If you can’t find the information on the screen (=stdout), then have a look in sphere1_log.log which contains a copy of the log messages that have been printed to stdout.

If we save any fields spatially resolved (as with the sim.save_data(fields='all') command), then nmag will create a file with name (in this case) sphere1_dat.h5. In addition to the field data that is saved, it also stores the finite element mesh in the order that was used when the file was created. In this example, this is the mesh ordered according to the output from the ParMETIS package. The first 177 nodes of the mesh in this order are assigned to CPU0, the next 185 are assigned to CPU1, and the next 178 are assigned to CPU2.

We can visualise this partition using the nmeshpp command (which we apply here to the mesh that is saved in the sphere1_dat.h5 file):

$> nmeshpp --partitioning=[177,185,178] sphere1_dat.h5 partitioning.vtk

The new file partitioning.vtk contains only one field on the mesh, and this has assigned to each mesh node the id of the associated CPU. We can visualise this, for example, using:

$> mayavi -d partitioning.vtk -m SurfaceMap

The figure shows that the sphere has been divided into three areas which carry values 0, 1 and 2 (corresponding to the MPI CPU rank which goes from 0 to 2 for 3 CPUs). Actually, in this plot we can only see the surface nodes (but the volume nodes have been partitioned accordingly).

The process described here is a bit cumbersome to visualise the partition. This could in principle be streamlined (so that we save the partition data into the _dat.h5 data file and can generate the visualisation without further manual intervention).
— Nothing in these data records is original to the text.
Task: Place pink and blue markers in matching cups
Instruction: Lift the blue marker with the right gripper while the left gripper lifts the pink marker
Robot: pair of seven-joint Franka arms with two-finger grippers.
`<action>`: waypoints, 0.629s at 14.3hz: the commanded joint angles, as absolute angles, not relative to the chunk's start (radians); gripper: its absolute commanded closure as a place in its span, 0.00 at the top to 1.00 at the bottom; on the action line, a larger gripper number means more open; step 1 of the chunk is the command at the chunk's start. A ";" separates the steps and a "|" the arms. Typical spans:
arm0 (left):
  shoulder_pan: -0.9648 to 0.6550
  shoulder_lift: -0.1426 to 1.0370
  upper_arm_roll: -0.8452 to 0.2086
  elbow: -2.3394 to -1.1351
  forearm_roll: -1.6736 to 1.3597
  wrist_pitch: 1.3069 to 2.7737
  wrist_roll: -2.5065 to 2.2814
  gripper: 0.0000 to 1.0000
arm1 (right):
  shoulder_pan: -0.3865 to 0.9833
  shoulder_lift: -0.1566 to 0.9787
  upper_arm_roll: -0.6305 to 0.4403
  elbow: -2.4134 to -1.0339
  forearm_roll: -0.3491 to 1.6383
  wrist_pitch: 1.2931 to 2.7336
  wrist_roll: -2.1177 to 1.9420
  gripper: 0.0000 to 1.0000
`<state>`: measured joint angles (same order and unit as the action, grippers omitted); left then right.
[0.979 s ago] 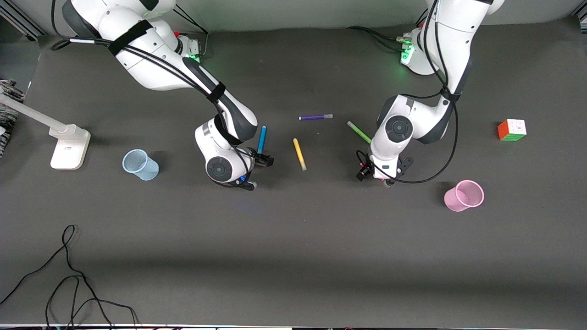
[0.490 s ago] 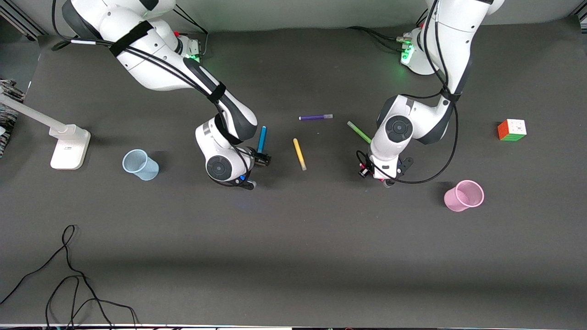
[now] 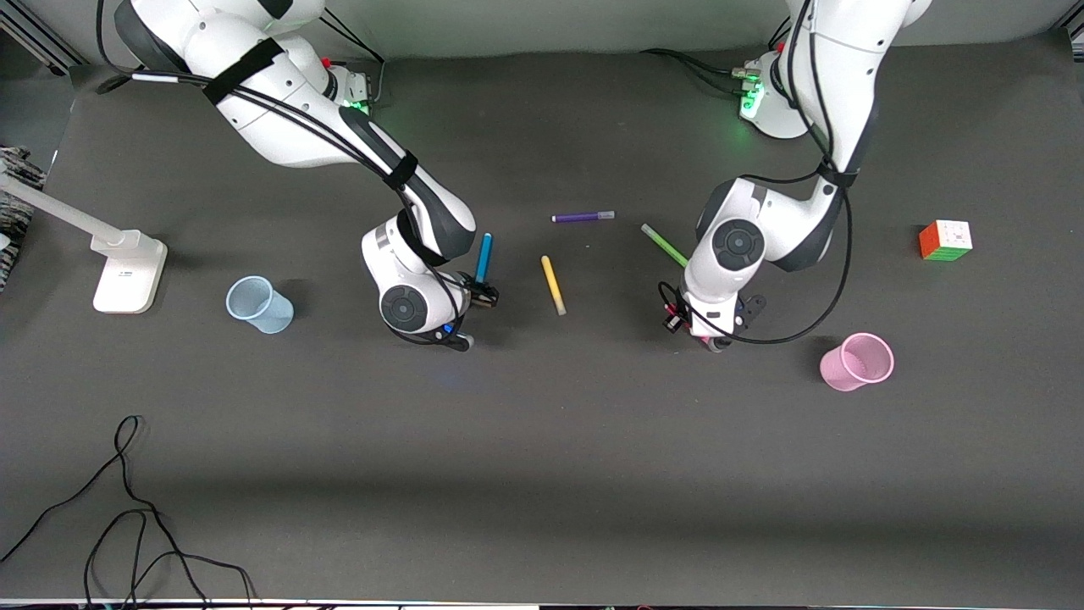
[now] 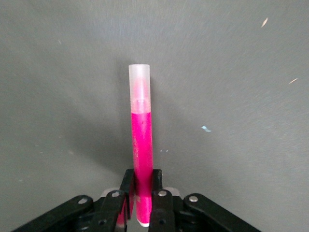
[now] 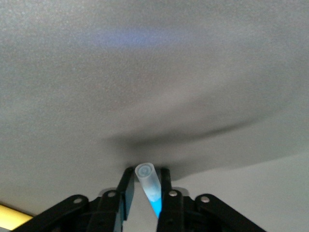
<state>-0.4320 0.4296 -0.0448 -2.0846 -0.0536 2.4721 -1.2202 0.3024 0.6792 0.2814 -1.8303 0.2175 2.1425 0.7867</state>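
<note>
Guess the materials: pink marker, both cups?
Pink marker: looks like smooth glossy plastic, magenta barrel with a frosted, see-through pale end. Pink cup and blue cup: likely thin translucent plastic; the dark table shows faintly through the walls. Plastic is inferred from looks alone.

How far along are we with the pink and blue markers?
Nothing delivered: pink cup and blue cup hold no markers. In hand: left hand is shut on the pink marker, right hand on the blue marker. Left: carry each to its cup and drop it in.

Both arms reach down, left gripper (image 4: pixel 141 189) and right gripper (image 5: pixel 146 186) fingers clamped.
</note>
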 commanded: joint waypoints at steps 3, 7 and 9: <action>-0.272 0.244 -0.044 -1.977 -0.040 2.144 -0.976 0.00 | 0.305 0.655 0.281 -1.856 0.235 2.161 0.807 0.06; -0.070 0.183 -0.043 -1.876 -0.051 1.874 -0.459 0.00 | 0.304 0.624 0.281 -1.855 0.236 2.135 0.810 0.02; 0.032 0.192 -0.043 -1.809 -0.049 1.769 -0.187 0.00 | 0.288 0.582 0.278 -1.849 0.238 2.062 0.808 0.02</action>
<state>-0.0525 0.1709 -0.0287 -1.8786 -0.0489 1.8607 -0.4338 0.2999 0.6551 0.2815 -1.8314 0.2184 2.1274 0.7880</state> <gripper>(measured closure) 0.824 0.837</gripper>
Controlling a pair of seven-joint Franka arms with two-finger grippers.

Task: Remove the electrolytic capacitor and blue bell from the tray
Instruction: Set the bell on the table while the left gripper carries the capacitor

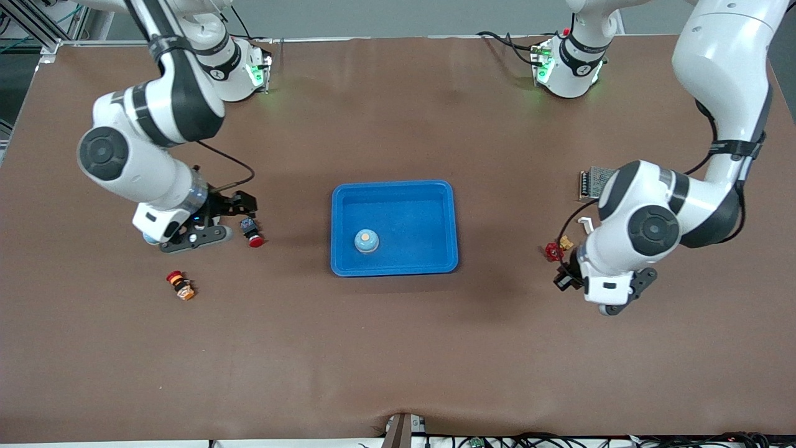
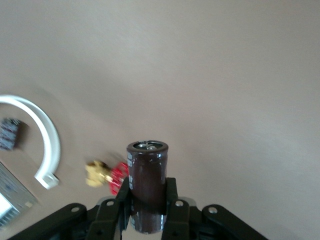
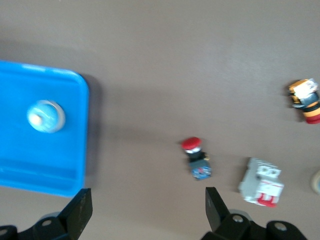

However, we expect that this is not a show stopper and will dedicate our time to more pressing issues. (User feedback and suggestions for improvements are of course always welcome.)

2.27.4. Performance

Here is some data we have obtained on an IBM x440 system (with eight 1.9Ghz Intel Xeon processors). We use a test simulation (located in tests/devtests/nmag/hyst/hyst.par) which computes a hysteresis loop for a fairly small system (4114 mesh nodes, 1522 surface nodes, BEM size 18MB). We use overdamped time integration to determine the meta-stable states.

Both the setup and the time required to write data will not become significantly faster when run on more than one CPU. We provide:

total time: this includes setup time, time for the main simulation loop and time for writing data (measured in seconds)

total speedup: The speed up for the total execution time (i.e. ratio of execution time on one CPU to execution time on n CPUs).

sim time: this is the time spend in the main simulation loop (and this is where expect a speed up)

sim speedup: the speedup of the main simulation loop

CPUs total time total speedup sim time sim speedup
1 4165 1.00 3939 1.00
2 2249 1.85 2042 1.93
3 1867 2.23 1659 2.37
4 1605 2.60 1393 2.83

The numbers shown here have been obtained using mpich2 (and using the ssm device instead of the default sock device: this is available on Linux and resulted in a 5% reduction of execution time).

Generally, the (network) communication that is required between the nodes will slow down the communication. The smaller the system, the more communication has to happen between the nodes (relative to the amount of time spent on actual calculation). Thus, one expects a better speed up for larger systems. The performance of the network is also crucial: generally, we expect the best speed up on very fast networks and shared memory systems (i.e. multi-CPU / multi-core architectures). We further expect the speed-up to become worse (in comparison to the ideal linear speed-up) with an increasing number of processes.

2.28. Restarting MPI runs

There is one situation that should be avoided when exploiting parallel computation. Usually, a simulation (involving for example a hysteresis loop), can be continued using the --restart switch. This is also true for MPI runs.

However, the number of CPUs used must not change between the initial and any subsequent runs. (The reason for this is that the _dat.h5 file needs to store the mesh as it has been reordered for n CPUs. If we continue the run with another number of CPUs, the mesh data will not be correct anymore which will lead to errors when extracting the data from the _dat.h5 file.)

Note also that there is currently no warning issued (in Nmag 0.1) if a user ventures into such a simulation.